> _Exercise objective_
This calls for a word-for-word copy of all the data, with each picture removed.

:::

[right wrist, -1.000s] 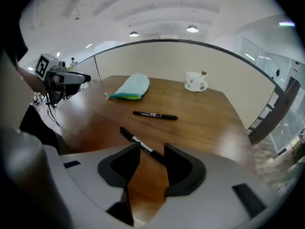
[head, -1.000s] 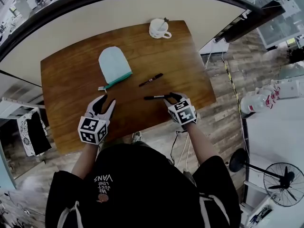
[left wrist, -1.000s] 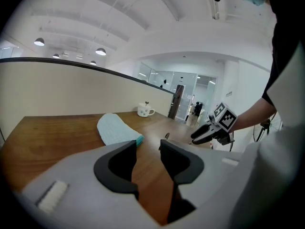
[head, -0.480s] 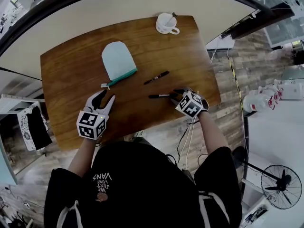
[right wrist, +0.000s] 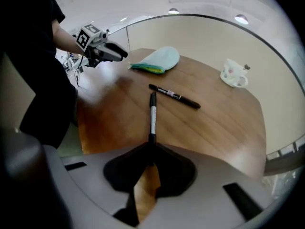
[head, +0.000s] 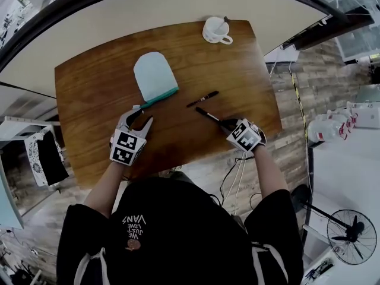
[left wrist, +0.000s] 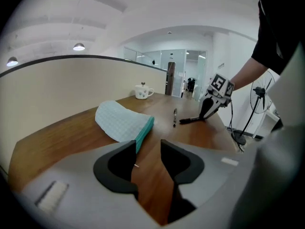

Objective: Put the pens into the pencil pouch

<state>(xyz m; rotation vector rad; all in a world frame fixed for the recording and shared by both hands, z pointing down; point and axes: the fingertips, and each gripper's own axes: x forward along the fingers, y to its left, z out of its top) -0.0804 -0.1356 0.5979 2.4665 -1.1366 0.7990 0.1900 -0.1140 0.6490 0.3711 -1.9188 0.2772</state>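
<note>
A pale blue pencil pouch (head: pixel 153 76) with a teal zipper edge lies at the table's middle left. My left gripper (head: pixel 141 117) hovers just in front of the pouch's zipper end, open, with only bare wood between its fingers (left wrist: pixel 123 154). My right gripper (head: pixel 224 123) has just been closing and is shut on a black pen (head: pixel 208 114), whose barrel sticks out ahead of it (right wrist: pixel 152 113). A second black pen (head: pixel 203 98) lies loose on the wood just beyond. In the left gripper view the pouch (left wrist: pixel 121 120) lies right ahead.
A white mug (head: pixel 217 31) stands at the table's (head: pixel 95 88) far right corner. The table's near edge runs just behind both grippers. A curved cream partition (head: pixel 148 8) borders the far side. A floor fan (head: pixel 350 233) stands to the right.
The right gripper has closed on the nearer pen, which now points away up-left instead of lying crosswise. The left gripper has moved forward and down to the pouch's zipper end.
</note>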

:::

> _Solution for this exercise_
[right wrist, -1.000s] 
[head, -1.000s] 
[left wrist, -1.000s] 
[head, -0.480s] 
[right wrist, +0.000s] 
[head, +0.000s] 
[left wrist, +0.000s] 

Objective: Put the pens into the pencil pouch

<state>(xyz m; rotation vector rad; all in a world frame fixed for the recording and shared by both hands, z pointing down; point and axes: the fingertips, and each gripper's own axes: x forward along the fingers, y to its left, z out of its top) -0.0804 -0.1356 0.5979 2.4665 -1.1366 0.7990 0.1900 -0.1140 0.6490 0.3711 -1.9188 0.2772</state>
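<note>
A pale blue pencil pouch (head: pixel 153 76) with a teal zipper edge lies at the table's middle left. My left gripper (head: pixel 141 117) hovers just in front of the pouch's zipper end, open, with only bare wood between its fingers (left wrist: pixel 123 154). My right gripper (head: pixel 224 123) has just been closing and is shut on a black pen (head: pixel 208 114), whose barrel sticks out ahead of it (right wrist: pixel 152 113). A second black pen (head: pixel 203 98) lies loose on the wood just beyond. In the left gripper view the pouch (left wrist: pixel 121 120) lies right ahead.
A white mug (head: pixel 217 31) stands at the table's (head: pixel 95 88) far right corner. The table's near edge runs just behind both grippers. A curved cream partition (head: pixel 148 8) borders the far side. A floor fan (head: pixel 350 233) stands to the right.
The right gripper has closed on the nearer pen, which now points away up-left instead of lying crosswise. The left gripper has moved forward and down to the pouch's zipper end.
</note>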

Here the answer is complete.